● **Try it**: Using the records that appear below, write out exactly the lines from the one with "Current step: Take" through the one with "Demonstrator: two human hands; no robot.", keeping both end lines.

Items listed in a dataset
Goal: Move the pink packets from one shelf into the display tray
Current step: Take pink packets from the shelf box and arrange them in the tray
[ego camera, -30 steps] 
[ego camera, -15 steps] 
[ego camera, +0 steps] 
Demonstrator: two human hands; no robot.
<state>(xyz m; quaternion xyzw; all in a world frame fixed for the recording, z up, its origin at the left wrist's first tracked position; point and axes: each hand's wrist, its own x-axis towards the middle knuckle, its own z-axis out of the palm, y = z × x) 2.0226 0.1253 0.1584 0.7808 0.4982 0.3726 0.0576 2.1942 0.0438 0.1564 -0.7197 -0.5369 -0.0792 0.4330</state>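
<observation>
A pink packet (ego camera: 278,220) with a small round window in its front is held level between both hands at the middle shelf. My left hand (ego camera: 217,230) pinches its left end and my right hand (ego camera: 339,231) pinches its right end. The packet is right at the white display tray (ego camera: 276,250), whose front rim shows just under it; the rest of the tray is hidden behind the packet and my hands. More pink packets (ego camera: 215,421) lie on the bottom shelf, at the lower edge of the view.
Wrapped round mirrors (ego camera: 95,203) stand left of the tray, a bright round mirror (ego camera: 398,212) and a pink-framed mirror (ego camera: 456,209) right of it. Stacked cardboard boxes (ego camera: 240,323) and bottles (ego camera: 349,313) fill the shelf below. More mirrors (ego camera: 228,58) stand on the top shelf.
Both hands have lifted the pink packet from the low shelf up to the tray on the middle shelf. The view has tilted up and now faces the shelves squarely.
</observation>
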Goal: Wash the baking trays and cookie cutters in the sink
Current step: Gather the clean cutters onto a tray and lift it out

● **Response to the task**:
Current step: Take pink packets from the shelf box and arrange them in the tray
[ego camera, -30 steps] 
[ego camera, -15 steps] 
[ego camera, +0 steps] 
Demonstrator: two human hands; no robot.

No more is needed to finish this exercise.